▶ [Directions]: Pull out every line below holding the word "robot".

Records excerpted from a collection
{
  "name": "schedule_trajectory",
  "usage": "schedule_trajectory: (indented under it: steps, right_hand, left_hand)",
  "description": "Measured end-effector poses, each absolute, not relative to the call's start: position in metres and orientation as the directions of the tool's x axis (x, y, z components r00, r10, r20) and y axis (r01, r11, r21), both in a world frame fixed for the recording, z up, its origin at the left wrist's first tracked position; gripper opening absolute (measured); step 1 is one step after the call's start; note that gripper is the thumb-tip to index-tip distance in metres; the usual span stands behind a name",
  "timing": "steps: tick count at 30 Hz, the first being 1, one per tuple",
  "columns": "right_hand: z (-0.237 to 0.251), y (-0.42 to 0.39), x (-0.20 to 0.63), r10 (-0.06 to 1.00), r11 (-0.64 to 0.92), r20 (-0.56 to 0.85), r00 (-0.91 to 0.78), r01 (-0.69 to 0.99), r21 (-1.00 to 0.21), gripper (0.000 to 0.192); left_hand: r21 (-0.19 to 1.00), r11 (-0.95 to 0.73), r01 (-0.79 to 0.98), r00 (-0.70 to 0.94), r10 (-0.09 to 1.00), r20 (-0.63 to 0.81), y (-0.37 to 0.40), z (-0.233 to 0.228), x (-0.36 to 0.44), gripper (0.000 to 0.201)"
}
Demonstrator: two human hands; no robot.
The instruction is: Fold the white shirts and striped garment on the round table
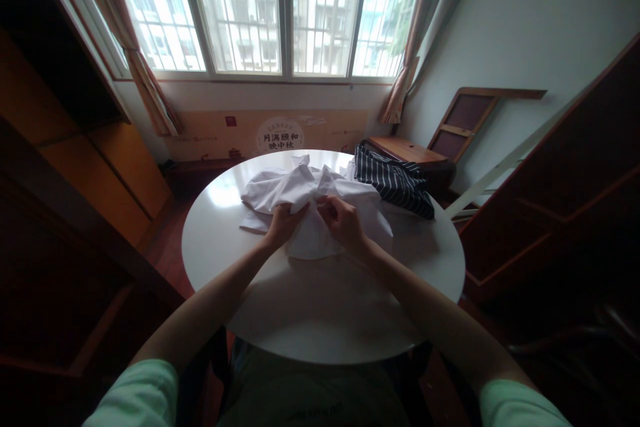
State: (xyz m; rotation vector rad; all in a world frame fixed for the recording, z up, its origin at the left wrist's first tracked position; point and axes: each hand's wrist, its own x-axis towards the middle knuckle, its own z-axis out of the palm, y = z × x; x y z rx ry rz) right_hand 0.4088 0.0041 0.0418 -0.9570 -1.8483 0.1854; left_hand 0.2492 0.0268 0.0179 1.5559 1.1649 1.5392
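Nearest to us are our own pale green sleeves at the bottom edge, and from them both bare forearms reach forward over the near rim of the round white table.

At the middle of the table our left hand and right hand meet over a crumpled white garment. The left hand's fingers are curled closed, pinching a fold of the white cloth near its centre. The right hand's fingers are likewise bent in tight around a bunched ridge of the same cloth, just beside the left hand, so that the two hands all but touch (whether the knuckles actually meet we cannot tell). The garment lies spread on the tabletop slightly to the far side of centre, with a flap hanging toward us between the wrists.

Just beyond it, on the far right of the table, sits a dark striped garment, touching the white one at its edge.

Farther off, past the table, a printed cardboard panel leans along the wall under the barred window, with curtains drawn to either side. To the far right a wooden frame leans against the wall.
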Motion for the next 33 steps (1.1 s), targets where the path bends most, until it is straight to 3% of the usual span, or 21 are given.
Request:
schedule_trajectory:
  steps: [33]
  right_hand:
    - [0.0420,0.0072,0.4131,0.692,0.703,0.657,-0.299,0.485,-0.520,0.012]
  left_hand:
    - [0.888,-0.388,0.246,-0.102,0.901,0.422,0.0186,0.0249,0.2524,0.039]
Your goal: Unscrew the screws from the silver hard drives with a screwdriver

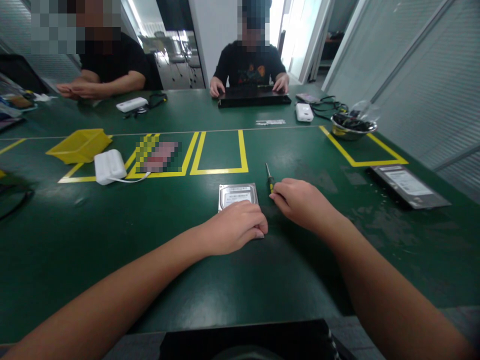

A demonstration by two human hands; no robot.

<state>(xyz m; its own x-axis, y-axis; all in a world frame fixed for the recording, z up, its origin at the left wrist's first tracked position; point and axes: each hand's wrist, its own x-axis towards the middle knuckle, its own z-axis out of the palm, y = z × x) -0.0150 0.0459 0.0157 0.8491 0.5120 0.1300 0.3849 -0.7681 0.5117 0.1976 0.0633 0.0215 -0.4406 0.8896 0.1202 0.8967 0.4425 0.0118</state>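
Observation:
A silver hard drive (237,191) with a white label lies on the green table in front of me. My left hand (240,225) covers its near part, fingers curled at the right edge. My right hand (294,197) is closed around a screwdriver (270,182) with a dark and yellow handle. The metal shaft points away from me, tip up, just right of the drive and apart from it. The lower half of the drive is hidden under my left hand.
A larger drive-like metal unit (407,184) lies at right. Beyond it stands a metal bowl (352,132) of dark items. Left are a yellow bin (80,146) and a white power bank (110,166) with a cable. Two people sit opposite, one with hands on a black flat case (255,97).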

▶ [Output for this exercise]:
Demonstrator: two human hands; no robot.
A demonstration by two human hands; no robot.

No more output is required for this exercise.